Six-year graduation rates are currently one part of the
performance funding metrics of the Florida Board of Governors (BOG). That’s a
problem. But it isn’t “killing” FAMU.
SUS schools that don’t meet the minimum performance
standards can lose a capped amount of “institutional investment” money that comes out of their annual appropriation from the legislature. FAMU hasn’t lost any money due to that because it has met
the minimum standards each year.
Back in August, former President Elmira Mangum wrote an
op-ed for HBCU Digest that pointed to changes to the federal financial aid
program and tighter admissions standards by the BOG and FAMU Board of Trustees (BOT)
as two of the reasons for the enrollment drop during her administration.
“In 2012, the FAMU Board of Trustees changed the
University’s policy to limit Access and Opportunity Students (profile admits)
in an effort to ensure the University admitted more college-ready students,”
Mangum wrote. “At the height of FAMU’s enrollment, almost 80
percent of FAMU’s admitted students who subsequently enrolled were Access and
Opportunity Students (AOS). However, many of these students were not
progressing academically, churned, and most did not graduate.”
Mangum didn’t mention that back when most of the admitted
FAMU students were profile admits, all the freshman classes still had 3.0+ average GPAs from high school.
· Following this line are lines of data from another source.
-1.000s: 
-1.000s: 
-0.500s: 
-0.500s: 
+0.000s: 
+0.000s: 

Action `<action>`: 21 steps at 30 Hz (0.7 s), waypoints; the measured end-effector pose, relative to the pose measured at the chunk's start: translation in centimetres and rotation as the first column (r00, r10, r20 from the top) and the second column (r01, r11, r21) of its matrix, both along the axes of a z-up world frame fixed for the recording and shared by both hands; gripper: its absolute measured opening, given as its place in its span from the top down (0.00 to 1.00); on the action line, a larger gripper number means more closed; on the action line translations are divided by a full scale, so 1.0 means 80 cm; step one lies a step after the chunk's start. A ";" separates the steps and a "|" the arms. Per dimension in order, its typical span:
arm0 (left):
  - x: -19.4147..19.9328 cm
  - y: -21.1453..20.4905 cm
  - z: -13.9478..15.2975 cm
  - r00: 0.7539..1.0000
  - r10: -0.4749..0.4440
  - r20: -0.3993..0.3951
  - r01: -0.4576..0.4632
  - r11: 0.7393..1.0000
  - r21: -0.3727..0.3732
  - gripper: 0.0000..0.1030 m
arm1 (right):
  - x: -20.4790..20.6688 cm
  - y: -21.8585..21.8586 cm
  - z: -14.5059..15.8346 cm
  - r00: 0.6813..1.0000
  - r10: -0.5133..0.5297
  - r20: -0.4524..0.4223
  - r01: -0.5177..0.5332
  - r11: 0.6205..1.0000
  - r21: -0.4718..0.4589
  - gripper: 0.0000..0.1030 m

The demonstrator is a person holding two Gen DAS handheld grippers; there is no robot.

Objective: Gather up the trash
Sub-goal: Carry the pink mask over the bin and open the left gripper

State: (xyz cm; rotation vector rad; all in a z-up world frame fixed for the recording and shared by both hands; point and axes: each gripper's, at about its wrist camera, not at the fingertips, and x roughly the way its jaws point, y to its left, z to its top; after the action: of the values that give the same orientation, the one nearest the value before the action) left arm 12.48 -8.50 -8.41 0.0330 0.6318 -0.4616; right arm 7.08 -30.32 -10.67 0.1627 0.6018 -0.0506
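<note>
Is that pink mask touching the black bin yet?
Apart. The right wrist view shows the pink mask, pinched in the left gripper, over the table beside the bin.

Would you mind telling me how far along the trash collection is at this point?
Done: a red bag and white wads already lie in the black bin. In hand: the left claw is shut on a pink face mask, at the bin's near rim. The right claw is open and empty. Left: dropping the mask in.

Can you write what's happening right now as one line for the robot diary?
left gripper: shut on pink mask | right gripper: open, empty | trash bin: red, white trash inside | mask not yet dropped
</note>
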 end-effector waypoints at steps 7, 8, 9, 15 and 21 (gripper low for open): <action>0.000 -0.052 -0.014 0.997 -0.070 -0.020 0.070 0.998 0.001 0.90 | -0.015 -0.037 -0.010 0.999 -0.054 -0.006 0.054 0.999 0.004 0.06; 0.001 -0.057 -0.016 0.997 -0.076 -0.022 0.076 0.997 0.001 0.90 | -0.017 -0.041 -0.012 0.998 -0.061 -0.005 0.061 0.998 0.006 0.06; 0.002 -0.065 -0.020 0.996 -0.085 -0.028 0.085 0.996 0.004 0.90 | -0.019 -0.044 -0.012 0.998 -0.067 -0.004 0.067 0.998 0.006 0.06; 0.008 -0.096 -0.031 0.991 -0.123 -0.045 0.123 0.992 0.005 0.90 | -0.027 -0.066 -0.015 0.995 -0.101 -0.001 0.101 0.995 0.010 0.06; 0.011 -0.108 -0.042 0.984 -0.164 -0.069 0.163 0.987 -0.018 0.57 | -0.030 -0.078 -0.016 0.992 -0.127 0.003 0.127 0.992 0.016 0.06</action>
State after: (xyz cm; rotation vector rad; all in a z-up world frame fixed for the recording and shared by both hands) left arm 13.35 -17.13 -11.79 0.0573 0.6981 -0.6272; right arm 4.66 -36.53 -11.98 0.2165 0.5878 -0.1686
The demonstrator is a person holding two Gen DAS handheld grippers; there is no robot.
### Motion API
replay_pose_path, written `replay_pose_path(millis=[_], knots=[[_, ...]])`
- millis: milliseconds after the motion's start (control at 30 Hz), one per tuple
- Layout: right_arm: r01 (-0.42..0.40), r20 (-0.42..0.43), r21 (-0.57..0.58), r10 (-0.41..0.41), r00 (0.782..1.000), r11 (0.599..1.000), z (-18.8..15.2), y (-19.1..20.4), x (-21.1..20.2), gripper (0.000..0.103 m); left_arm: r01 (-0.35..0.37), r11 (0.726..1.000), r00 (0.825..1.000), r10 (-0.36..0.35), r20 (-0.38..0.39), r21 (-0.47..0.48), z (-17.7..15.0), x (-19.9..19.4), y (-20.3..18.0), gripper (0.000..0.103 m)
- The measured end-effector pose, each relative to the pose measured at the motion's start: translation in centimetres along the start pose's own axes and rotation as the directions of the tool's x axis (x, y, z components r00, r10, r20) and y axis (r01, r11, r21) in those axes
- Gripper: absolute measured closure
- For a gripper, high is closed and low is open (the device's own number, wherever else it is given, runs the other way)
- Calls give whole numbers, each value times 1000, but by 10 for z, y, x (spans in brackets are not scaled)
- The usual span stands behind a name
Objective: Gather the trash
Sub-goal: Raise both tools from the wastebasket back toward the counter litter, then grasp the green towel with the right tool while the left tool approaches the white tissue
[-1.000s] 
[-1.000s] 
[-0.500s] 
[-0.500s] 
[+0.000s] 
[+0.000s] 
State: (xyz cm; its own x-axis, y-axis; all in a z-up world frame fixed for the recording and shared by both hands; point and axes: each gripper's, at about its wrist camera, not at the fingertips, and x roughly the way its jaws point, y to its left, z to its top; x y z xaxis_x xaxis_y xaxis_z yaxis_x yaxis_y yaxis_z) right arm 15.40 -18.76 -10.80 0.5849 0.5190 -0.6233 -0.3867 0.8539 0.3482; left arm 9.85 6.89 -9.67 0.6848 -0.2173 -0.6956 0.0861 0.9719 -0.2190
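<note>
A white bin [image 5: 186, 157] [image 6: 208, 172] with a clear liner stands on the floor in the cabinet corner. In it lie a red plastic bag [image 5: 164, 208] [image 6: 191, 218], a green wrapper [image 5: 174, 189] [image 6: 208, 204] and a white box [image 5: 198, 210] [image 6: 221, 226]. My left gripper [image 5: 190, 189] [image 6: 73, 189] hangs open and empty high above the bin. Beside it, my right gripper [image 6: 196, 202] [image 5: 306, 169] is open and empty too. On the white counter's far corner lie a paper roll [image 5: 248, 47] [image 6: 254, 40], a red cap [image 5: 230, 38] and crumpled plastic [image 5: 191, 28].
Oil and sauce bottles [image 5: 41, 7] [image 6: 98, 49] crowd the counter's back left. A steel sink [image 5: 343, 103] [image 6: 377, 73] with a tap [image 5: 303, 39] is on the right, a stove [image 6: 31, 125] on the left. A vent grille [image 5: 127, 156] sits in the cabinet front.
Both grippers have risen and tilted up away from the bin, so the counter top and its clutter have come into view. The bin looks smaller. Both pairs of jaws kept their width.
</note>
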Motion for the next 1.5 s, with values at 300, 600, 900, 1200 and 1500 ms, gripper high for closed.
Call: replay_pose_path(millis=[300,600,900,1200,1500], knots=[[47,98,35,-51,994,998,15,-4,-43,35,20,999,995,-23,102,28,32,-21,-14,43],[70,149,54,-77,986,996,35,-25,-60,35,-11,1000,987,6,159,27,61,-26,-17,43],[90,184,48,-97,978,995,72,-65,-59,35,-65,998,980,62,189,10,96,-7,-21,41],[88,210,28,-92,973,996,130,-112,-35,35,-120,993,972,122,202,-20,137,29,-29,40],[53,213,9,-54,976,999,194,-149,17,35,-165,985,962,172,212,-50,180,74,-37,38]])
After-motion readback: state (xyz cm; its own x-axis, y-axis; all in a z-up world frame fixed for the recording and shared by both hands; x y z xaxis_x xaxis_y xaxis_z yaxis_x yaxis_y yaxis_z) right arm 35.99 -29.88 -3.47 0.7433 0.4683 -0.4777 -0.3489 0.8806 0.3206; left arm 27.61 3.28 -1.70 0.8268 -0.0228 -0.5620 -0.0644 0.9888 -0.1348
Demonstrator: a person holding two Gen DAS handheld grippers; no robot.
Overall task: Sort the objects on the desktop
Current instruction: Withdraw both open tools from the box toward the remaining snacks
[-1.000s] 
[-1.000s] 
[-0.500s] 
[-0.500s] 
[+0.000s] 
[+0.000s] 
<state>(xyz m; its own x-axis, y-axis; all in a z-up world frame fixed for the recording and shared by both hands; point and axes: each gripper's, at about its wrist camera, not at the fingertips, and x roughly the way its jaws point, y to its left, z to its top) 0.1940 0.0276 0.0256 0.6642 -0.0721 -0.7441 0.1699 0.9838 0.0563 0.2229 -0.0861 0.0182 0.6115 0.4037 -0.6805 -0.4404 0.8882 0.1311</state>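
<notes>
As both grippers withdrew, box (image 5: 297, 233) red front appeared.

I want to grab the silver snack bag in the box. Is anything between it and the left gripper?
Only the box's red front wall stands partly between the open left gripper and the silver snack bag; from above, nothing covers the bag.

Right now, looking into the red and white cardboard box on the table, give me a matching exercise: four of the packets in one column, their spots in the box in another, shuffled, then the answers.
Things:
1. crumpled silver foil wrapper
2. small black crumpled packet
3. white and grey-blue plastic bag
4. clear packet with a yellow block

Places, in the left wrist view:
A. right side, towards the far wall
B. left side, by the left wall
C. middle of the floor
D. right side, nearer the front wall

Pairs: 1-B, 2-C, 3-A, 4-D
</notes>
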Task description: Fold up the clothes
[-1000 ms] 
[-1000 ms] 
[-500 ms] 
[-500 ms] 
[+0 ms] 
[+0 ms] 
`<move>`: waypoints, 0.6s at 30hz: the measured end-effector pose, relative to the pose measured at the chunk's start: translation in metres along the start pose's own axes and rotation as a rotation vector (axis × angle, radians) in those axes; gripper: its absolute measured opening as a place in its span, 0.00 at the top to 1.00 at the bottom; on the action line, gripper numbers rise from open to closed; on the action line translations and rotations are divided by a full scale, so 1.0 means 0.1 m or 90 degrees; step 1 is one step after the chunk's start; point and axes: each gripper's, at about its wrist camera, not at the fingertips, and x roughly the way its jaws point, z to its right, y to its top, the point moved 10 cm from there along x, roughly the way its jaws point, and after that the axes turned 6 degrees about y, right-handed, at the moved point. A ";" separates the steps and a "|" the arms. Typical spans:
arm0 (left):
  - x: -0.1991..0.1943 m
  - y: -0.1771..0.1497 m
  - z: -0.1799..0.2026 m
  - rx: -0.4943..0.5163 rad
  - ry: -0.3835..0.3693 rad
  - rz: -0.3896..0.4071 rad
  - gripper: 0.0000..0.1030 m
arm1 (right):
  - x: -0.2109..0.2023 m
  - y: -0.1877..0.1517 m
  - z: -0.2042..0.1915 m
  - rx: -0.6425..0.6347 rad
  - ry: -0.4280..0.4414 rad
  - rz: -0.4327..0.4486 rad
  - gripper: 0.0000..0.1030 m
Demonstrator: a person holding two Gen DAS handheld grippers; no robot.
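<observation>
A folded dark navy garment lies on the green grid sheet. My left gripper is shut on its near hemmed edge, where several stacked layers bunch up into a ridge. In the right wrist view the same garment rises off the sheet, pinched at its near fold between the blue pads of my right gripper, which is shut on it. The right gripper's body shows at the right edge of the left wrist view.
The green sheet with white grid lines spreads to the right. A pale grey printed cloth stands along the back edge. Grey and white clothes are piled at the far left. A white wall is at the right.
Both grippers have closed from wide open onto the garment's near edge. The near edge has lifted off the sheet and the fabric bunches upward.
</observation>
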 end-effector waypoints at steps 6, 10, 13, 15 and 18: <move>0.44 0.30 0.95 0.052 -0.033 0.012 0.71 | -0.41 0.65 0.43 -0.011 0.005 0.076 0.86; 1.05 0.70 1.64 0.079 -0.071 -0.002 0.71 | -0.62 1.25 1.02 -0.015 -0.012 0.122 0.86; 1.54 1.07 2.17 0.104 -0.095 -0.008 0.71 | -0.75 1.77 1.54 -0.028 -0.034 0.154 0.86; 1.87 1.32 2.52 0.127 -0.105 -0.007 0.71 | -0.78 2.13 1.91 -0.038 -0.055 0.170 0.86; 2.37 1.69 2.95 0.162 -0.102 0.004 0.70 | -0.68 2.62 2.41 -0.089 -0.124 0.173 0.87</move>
That increase in “profile admits” also didn’t cause any
major change in the six-year graduation rate at FAMU, which has been around 40 percent for some time now.
The reduction in profile admits actually began at FAMU back
in 2010 (four years before Mangum became president). FAMU’s profile admit
numbers for freshmen went from 78 percent in Fall 2009 to 67 percent in Fall
2010. But overall enrollment still increased from 12,261 in Fall 2009 to 13,277
in Fall 2010. Overall enrollment went down slightly in Fall 2011 but started nosediving
in Fall 2012 after a federal financial aid program overhaul went into
place.
BOT didn’t approve $9M+ in tuition and fee loses as an
enrollment strategy
The university’s enrollment in Fall 2015 dropped to 9,920
(down from 10,233 in Fall 2014) under Mangum. That loss of 313 students, with the
rest of the student losses from that year, cost FAMU $9M+ in tuition and fees.
Mangum left FAMU with a loss of 308 students for Fall 2016.
The total amount of tuition and fee money FAMU will lose isn’t clear. But it
could still end up being in the millions.
“Every 100 students means a million dollars out of our
budget,” BOT Chair Kelvin Lawson said in an interview with the Capitol News
Service.
The BOT hasn’t ever approved a $9M+ decline in enrollment as
a strategy to reduce profile admits.
Mangum’s enrollment decline didn’t help FAMU improve on
BOG performance metrics
Mangum defended the enrollment decline as being necessary in
order to increase the quality of the students FAMU has as it tries to do better on the BOG performance metrics.
“Quantity does have to be sacrificed in order to get
quality,” she told the BOT.
FAMU did improve on the BOG performance metrics in 2014-2015.
But most of the “marks of excellence” FAMU received were based on data or work
from the 2013-2014 year. Mangum had little to do with those marks because she
was only in office during the last four months of that fiscal year.
The only “excellence” area that was entirely from Mangum’s
first full year in 2014-2015 came from “Bachelor’s degrees awarded within
programs of strategic emphasis.” That went down by 1.5 percent.
Mangum lacked Harold Martin’s enrollment management skills
The enrollment trends at North Carolina A&T University
(NCA&T), which replaced FAMU as the largest single campus historically
black college or university in 2014-2015, show that Mangum's claim that quantity must be rolled back “in order to get quality” isn’t
true.
NCA&T Chancellor Harold Martin hasn’t placed quality aside as he has expanded enrollment. He reversed the school’s decline in
students in Fall 2014 after two straight years of falling enrollment caused by
the federal financial aid program overhaul. The freshman, first-time student
classes that Martin enrolled in Fall 2014 and Fall 2015 both had an average
high school GPA of 3.28.
Martin has increased NCA&T’s overall enrollment again in
Fall 2016 and brought in a freshman class with an average high school GPA of 3.48
An effort to recruit a bigger number of college-ready
students doesn’t mean that enrollment has to decline. A university can recruit
college-ready students and grow its enrollment at the same time.
Performance-based funding hasn’t cost FAMU any money yet.
FAMU lost millions in tuition and fees under Mangum because she didn’t have the
strong enrollment management skills of HBCU leaders like Martin.